▶ ABOUT THIS TASK
The records come next. Copy all of them exactly.

[[ RAW DATA open ]]

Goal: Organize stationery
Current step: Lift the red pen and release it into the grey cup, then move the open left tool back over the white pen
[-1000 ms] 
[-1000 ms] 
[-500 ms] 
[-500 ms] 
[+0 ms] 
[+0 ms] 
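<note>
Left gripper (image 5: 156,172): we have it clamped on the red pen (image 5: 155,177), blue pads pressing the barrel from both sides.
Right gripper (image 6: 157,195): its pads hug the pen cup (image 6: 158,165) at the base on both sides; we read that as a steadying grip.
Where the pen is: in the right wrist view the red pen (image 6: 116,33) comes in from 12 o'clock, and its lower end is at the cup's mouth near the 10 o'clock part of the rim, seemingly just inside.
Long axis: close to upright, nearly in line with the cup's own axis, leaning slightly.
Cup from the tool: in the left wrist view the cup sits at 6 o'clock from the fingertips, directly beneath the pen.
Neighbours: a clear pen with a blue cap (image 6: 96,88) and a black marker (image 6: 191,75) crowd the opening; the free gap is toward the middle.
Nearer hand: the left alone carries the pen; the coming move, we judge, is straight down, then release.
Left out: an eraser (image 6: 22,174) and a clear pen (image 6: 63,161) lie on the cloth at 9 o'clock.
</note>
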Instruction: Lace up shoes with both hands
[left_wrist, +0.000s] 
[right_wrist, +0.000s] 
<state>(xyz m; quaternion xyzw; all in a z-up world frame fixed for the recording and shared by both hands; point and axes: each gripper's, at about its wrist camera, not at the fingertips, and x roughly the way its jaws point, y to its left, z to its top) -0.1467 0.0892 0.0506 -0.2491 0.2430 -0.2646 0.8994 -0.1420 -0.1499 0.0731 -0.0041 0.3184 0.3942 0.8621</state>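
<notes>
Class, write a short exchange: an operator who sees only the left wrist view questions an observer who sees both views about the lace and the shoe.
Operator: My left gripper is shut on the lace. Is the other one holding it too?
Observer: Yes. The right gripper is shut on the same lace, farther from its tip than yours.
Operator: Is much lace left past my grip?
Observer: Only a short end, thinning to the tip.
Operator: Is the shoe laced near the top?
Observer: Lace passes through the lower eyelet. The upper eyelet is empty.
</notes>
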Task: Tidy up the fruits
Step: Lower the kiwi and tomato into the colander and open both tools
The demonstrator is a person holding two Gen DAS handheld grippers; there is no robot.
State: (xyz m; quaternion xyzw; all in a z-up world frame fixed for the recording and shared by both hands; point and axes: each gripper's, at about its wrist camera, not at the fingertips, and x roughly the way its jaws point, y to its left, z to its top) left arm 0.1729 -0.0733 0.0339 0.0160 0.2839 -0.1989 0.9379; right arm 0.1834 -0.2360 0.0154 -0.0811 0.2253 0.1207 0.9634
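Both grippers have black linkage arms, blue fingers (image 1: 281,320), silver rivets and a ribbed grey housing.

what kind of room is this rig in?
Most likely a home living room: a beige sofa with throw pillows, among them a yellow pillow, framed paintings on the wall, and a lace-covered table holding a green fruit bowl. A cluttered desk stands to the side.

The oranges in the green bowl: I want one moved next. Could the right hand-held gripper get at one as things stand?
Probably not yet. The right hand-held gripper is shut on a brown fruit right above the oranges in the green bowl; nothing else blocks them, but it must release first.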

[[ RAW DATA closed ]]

▶ PROBLEM SOLUTION
Goal: Organize stationery
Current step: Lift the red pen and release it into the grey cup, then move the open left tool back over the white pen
[-1000 ms] 
[-1000 ms] 
[-500 ms] 
[-500 ms] 
[+0 ms] 
[+0 ms] 
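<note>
Left gripper (image 5: 156,172): we have it clamped on the red pen (image 5: 155,177), blue pads pressing the barrel from both sides.
Right gripper (image 6: 157,195): its pads hug the pen cup (image 6: 158,165) at the base on both sides; we read that as a steadying grip.
Where the pen is: in the right wrist view the red pen (image 6: 116,33) comes in from 12 o'clock, and its lower end is at the cup's mouth near the 10 o'clock part of the rim, seemingly just inside.
Long axis: close to upright, nearly in line with the cup's own axis, leaning slightly.
Cup from the tool: in the left wrist view the cup sits at 6 o'clock from the fingertips, directly beneath the pen.
Neighbours: a clear pen with a blue cap (image 6: 96,88) and a black marker (image 6: 191,75) crowd the opening; the free gap is toward the middle.
Nearer hand: the left alone carries the pen; the coming move, we judge, is straight down, then release.
Left out: an eraser (image 6: 22,174) and a clear pen (image 6: 63,161) lie on the cloth at 9 o'clock.
</note>
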Instruction: Lace up shoes with both hands
[left_wrist, +0.000s] 
[right_wrist, +0.000s] 
<state>(xyz m; quaternion xyzw; all in a z-up world frame fixed for the recording and shared by both hands; point and axes: each gripper's, at about its wrist camera, not at the fingertips, and x roughly the way its jaws point, y to its left, z to its top) -0.1467 0.0892 0.0506 -0.2491 0.2430 -0.2646 0.8994 -0.1420 -0.1499 0.0731 -0.0041 0.3184 0.3942 0.8621</state>
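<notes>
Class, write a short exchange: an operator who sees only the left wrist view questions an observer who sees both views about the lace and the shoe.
Operator: My left gripper is shut on the lace. Is the other one holding it too?
Observer: Yes. The right gripper is shut on the same lace, farther from its tip than yours.
Operator: Is much lace left past my grip?
Observer: Only a short end, thinning to the tip.
Operator: Is the shoe laced near the top?
Observer: Lace passes through the lower eyelet. The upper eyelet is empty.
</notes>
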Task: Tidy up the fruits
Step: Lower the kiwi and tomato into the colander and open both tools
The demonstrator is a person holding two Gen DAS handheld grippers; there is no robot.
State: (xyz m; quaternion xyzw; all in a z-up world frame fixed for the recording and shared by both hands; point and axes: each gripper's, at about its wrist camera, not at the fingertips, and x roughly the way its jaws point, y to its left, z to its top) left arm 0.1729 -0.0733 0.0339 0.0160 0.2839 -0.1989 0.9379; right arm 0.1834 -0.2360 0.0154 -0.0811 0.2253 0.1207 0.9634
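Both grippers have black linkage arms, blue fingers (image 1: 281,320), silver rivets and a ribbed grey housing.

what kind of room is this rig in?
Most likely a home living room: a beige sofa with throw pillows, among them a yellow pillow, framed paintings on the wall, and a lace-covered table holding a green fruit bowl. A cluttered desk stands to the side.

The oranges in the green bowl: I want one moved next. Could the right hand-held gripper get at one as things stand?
Probably not yet. The right hand-held gripper is shut on a brown fruit right above the oranges in the green bowl; nothing else blocks them, but it must release first.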

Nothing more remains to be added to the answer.